I don't know the situation here, but in the past they've taken animals that are at the end of their last day from shelters where they gas animals and put them to sleep properly using the needle method. If you've seen the gassing you'd know why.


----------



## x Lindsay x (Jan 25, 2012)

The PETA doesn't just talk about commercial fur farming but black market fur farming and all the rest as well. Whether they stage it or not it happens. I think the people who have not seen the videos on this subject should not comment about fur farming until they see it. A lot of animals are stolen dogs and cats often with their collars still on and they suffer intensely. And in terms of welfare in other aspects it may have improved but it is no where near good enough.

I do not really want to get into a debate about this disgusting subject but I have to say that I do not undertsand how people can defend it when it cannot be justified. Even if the welfare of these animals was totally acceptable we are living in the 21st Century not the stone age. How can people believe that the skin of those animals is ours to wear? 

And if the PETA lies and the welfare is actually good for these animals - how do you know this is actually true? and if you got this information from a particular source how do you not know that it is a lie. 

And one more thing. Ed Gein the serial killer liked to make vests and chairs and things out of peoples skin. I can bet people who do not disagree with fur may disagree with this but how is this different?. It is just as morbid if you ask me.

Again note: my opinions expressed no solid facts or intention to upset people.


----------



## LiquidOnyx (Aug 23, 2011)

x Lindsay x said:


> The PETA doesn't just talk about commercial fur farming but black market fur farming and all the rest as well. Whether they stage it or not it happens. I think the people who have not seen the videos on this subject should not comment about fur farming until they see it. A lot of animals are stolen dogs and cats often with their collars still on and they suffer intensely. And in terms of welfare in other aspects it may have improved but it is no where near good enough.
> 
> I do not really want to get into a debate about this disgusting subject but I have to say that I do not undertsand how people can defend it when it cannot be justified. Even if the welfare of these animals was totally acceptable we are living in the 21st Century not the stone age. How can people believe that the skin of those animals is ours to wear?
> 
> ...


You can't compare the killing of animals to a serial killer. Although there is actually a company that makes clothing from donated human skin.

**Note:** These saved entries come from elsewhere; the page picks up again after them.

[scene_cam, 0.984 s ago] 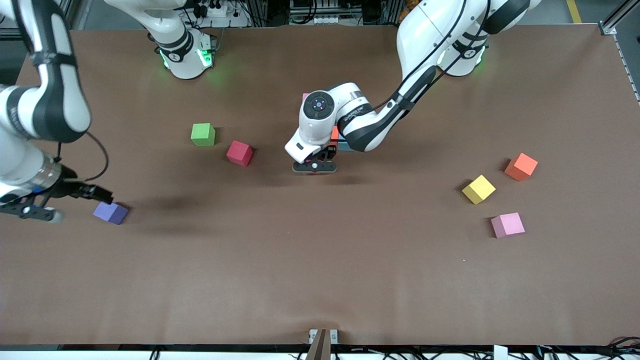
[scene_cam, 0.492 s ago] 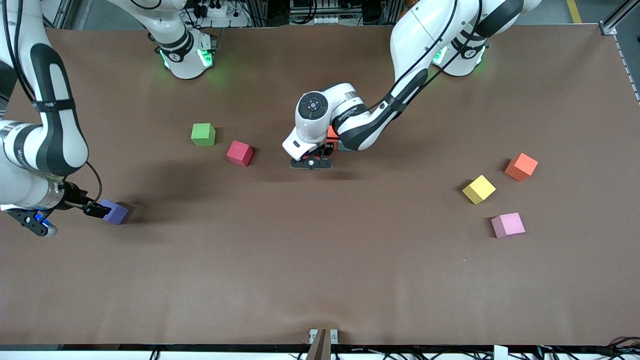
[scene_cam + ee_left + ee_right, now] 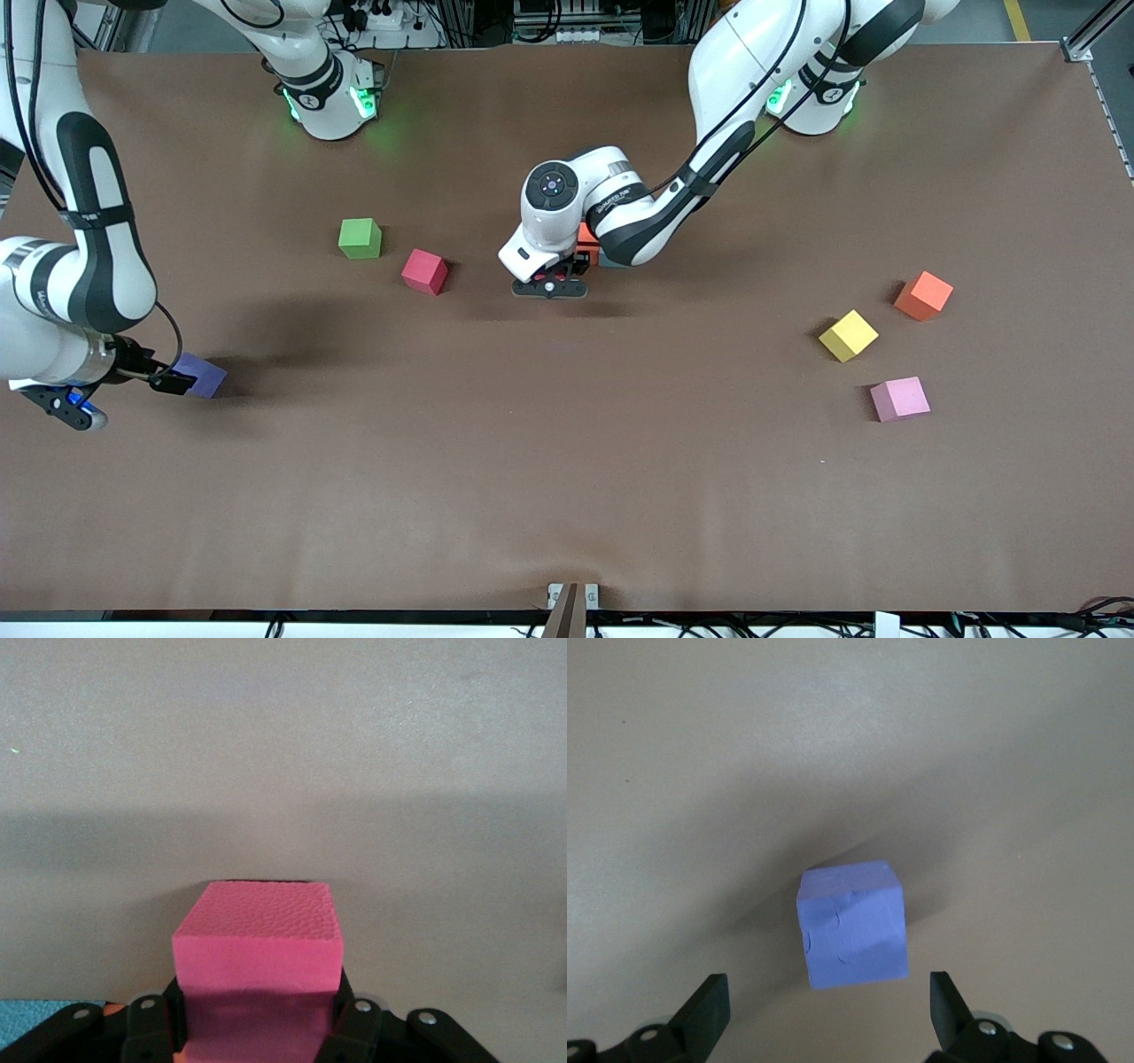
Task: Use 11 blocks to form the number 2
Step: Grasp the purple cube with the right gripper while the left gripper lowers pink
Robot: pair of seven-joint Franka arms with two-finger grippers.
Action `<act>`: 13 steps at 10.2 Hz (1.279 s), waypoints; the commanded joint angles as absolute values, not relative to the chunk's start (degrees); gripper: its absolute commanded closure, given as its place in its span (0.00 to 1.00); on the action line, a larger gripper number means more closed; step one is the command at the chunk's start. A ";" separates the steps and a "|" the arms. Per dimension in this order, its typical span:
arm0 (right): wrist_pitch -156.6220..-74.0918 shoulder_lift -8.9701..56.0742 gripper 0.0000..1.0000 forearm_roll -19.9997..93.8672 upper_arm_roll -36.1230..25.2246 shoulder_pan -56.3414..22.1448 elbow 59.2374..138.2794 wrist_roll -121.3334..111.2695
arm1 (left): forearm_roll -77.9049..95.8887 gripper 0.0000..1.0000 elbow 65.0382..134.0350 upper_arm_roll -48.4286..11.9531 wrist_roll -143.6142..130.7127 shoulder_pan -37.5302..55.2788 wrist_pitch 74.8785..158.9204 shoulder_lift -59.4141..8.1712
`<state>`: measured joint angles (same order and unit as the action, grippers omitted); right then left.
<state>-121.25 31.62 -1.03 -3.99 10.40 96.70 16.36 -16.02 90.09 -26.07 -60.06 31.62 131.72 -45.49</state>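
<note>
My work surface is a wide table point(image 3: 567, 496) covered edge to edge in matte brown sheeting, faintly creased along the lower part of the frame. Soft dark shadows fall across its centre and left. Along the top edge, dark equipment racks point(image 3: 567, 19) with cabling and a white power strip point(image 3: 381, 16) stand against a grey floor; a yellow floor line point(image 3: 1017, 19) shows at upper right. An aluminium rail point(image 3: 1085, 31) crosses the upper right corner. A small metal bracket point(image 3: 571, 595) sits at bottom centre.
</note>
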 commanded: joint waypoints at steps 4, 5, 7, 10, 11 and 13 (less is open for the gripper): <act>-124.89 36.56 0.00 -1.06 -2.81 13.27 94.22 13.53 | -15.91 0.47 88.77 -25.58 -60.73 32.43 130.87 -47.02; -125.33 37.00 0.00 -1.05 -2.81 13.27 94.13 13.71 | -15.91 0.47 88.68 -25.58 -60.73 32.69 130.87 -47.02; -125.77 37.61 0.00 -0.97 -2.81 13.27 93.87 13.71 | -15.82 0.47 88.68 -25.58 -60.73 32.70 130.87 -47.02; -126.74 39.02 0.00 -0.97 -2.81 13.18 93.96 13.62 | -15.82 0.47 88.68 -25.58 -60.64 32.78 130.87 -47.02; -126.74 39.11 0.00 -0.97 -2.81 13.10 94.13 13.62 | -15.91 0.47 88.68 -25.58 -60.64 32.87 130.87 -47.11; -126.74 39.72 0.00 -0.97 -2.72 13.10 94.48 13.54 | -15.82 0.47 88.68 -25.58 -60.73 33.48 130.87 -47.02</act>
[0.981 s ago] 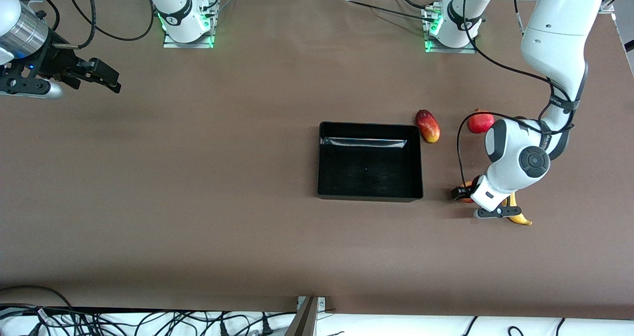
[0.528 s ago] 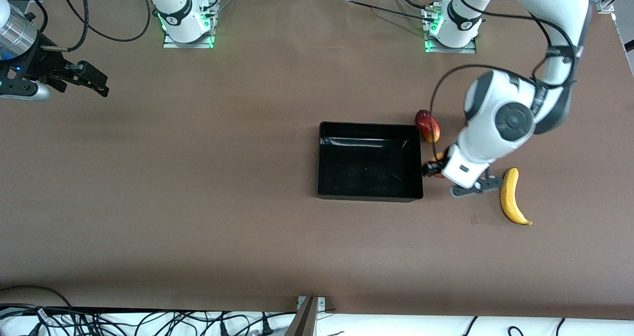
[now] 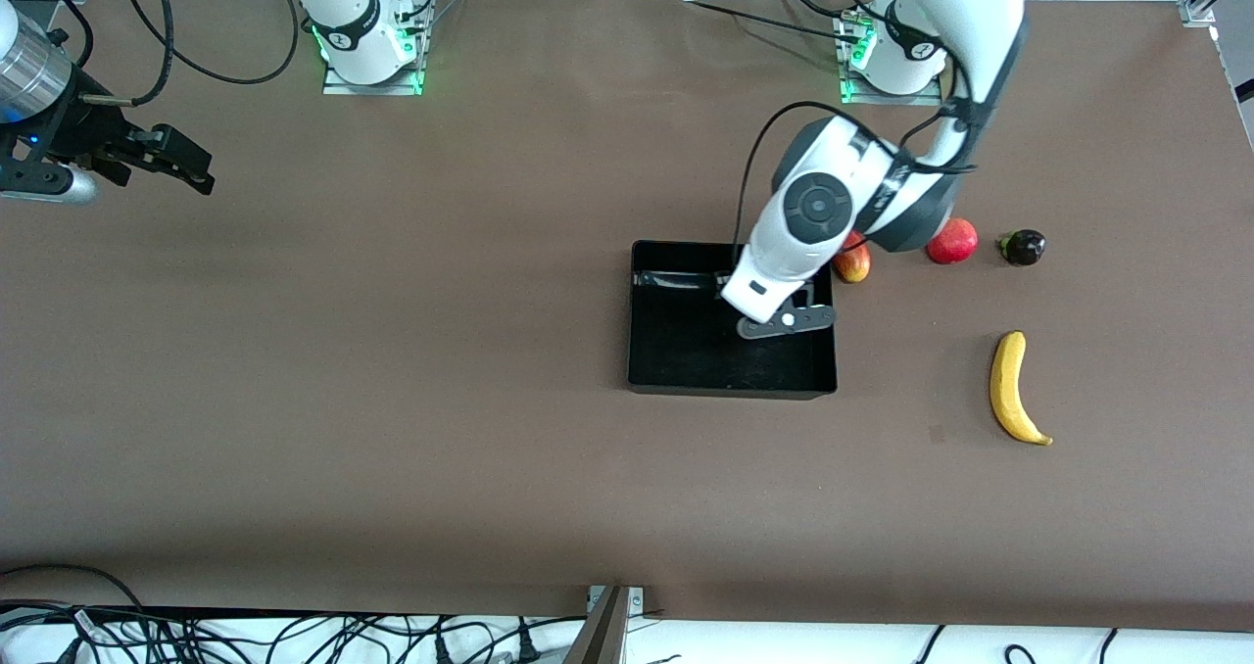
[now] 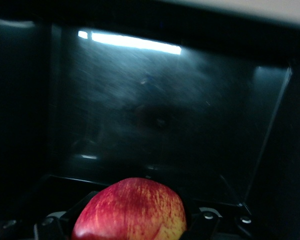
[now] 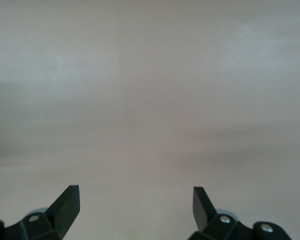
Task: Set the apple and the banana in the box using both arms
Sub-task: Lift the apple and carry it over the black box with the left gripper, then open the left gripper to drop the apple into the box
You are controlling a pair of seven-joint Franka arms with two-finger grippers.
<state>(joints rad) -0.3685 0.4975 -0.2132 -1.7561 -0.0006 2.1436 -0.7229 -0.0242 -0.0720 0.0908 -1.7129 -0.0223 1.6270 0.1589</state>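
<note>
Spanning whole scene, brown counter (image 3: 392, 400). Black rectangular shallow plastic box (image 3: 730, 381) near counter middle, open-top. Left gripper (image 4: 135, 227) over box interior, jaws clamped on small round red-yellow apple (image 4: 132, 210); drop point directly below. Right gripper (image 5: 135, 205) waits over counter corner at right arm's end, jaws wide, empty. Long curved yellow banana (image 3: 1012, 390) lies toward left arm's end, long axis roughly toward bases; left arm nearer.

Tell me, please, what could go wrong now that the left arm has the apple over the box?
1. The left gripper holds the apple over the box; released from up there, it may bounce or roll out.
2. The banana lies at the left arm's end, while the open right gripper waits at the other; reaching it means crossing the left arm's space.
</note>
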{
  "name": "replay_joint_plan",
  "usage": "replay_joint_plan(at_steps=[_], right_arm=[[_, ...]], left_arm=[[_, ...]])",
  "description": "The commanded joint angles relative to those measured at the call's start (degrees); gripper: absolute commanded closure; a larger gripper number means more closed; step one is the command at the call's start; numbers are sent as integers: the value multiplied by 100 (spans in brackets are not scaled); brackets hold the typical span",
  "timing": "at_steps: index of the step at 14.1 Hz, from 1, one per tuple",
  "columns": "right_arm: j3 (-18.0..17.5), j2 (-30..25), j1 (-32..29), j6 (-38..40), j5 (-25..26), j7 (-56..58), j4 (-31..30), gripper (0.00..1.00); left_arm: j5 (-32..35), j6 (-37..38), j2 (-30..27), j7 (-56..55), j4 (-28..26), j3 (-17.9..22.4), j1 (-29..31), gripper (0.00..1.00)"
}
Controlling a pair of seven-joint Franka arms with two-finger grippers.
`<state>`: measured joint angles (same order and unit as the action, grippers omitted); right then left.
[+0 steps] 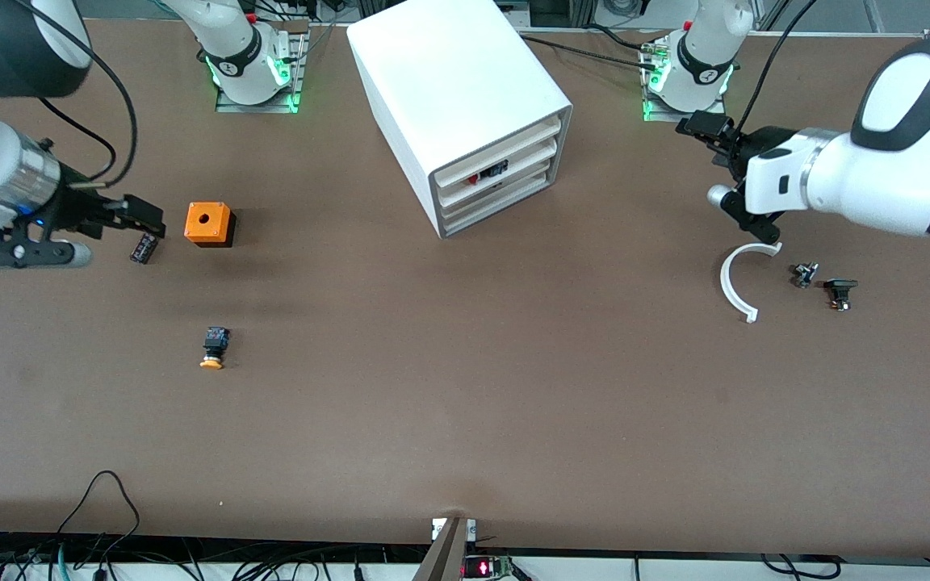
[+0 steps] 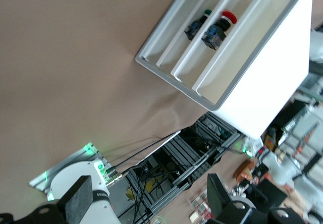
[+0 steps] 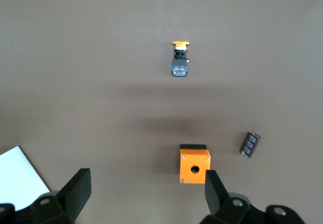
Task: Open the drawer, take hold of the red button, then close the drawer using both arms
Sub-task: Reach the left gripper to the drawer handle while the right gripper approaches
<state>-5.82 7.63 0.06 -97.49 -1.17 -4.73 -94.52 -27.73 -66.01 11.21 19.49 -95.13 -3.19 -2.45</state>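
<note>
The white boxy plastic cabinet (image 1: 465,97) stands on the brown table (image 1: 465,403) between the two arm bases, its three shallow tray drawers all pushed in. The middle white drawer (image 2: 212,45) holds the small button with the round red mushroom cap (image 2: 218,30) and black-and-blue body. The left gripper (image 1: 730,173), fingers apart and empty, hangs over the table toward the left arm's end from the cabinet, above a curved white plastic strip (image 1: 735,282). The right gripper (image 1: 130,218), also spread and empty, hangs toward the right arm's end, beside an orange cube box with a hole (image 1: 208,223).
</note>
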Motion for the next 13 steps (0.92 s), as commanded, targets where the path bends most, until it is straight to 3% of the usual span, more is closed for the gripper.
replay_joint_plan(at_steps=[1,5,8,13], right_arm=[[-7,325,64,-348,73,-89,65,0],[-7,625,336,-832,64,-334,74,0],[-7,626,617,-850,73,-809,153,0],[-7,678,969,-859,29,-1547,258,0]], left_arm=[[-721,-699,13,1289,-845,-6,121,0],[-1857,-1869,39,2128,-2034,-41,52,0],[-2429,-2424,372,2382,-2352,-269,-80,0],[-3790,-2892,1154,3849,-2869,-455,-89,2]])
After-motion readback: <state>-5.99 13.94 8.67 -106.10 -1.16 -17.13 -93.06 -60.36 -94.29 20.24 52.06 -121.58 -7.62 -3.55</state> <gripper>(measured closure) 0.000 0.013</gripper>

Fur is absolutely no different from meat, and my opinion is that it's perfectly acceptable to use animals for ANY purpose, so long as they're well cared for in life. My personal interest in pelts and fur comes from my love of animals. Owning a pelt creates a connection to that animal. Most of my pelts also come form totally wild animals. 

My belief comes from 7 years of reading every single piece of information I could find, both pro, anti and neutral. Here's a couple of interesting PDF's I have to hand;

http://ec.europa.eu/food/animal/welfare/international/out67_en.pdf

http://accessible.iea.org.uk/files/upld-book17pdf?.pdf


----------



## Rach1 (May 18, 2010)

liquid... what do you do with your pelts?


----------



## HABU (Mar 21, 2007)




----------



## LiquidOnyx (Aug 23, 2011)

Rach1 said:


> liquid... what do you do with your pelts?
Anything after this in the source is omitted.